## Data section
- - - - -
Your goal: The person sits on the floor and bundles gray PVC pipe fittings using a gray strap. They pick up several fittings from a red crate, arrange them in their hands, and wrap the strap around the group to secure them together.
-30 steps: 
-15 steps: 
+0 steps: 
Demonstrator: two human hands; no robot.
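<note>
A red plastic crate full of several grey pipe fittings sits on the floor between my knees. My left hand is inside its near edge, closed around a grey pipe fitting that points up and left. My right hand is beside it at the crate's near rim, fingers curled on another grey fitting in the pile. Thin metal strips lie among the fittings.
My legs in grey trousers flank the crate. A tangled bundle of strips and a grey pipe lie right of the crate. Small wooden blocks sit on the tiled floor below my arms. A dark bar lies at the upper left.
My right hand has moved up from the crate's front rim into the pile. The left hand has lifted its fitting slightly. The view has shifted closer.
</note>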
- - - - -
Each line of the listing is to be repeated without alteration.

## Response to this task
Your goal: The person sits on the floor and bundles gray PVC pipe fittings using a gray strap. They pick up several fittings from a red crate, arrange them in their hands, and wrap the strap around the group to secure them together.
-30 steps: 
-15 steps: 
+0 steps: 
Demonstrator: two human hands; no robot.
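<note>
A red plastic crate full of several grey pipe fittings sits on the floor between my knees. My left hand is inside its near edge, closed around a grey pipe fitting that points up and left. My right hand is beside it at the crate's near rim, fingers curled on another grey fitting in the pile. Thin metal strips lie among the fittings.
My legs in grey trousers flank the crate. A tangled bundle of strips and a grey pipe lie right of the crate. Small wooden blocks sit on the tiled floor below my arms. A dark bar lies at the upper left.
My right hand has moved up from the crate's front rim into the pile. The left hand has lifted its fitting slightly. The view has shifted closer.
</note>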

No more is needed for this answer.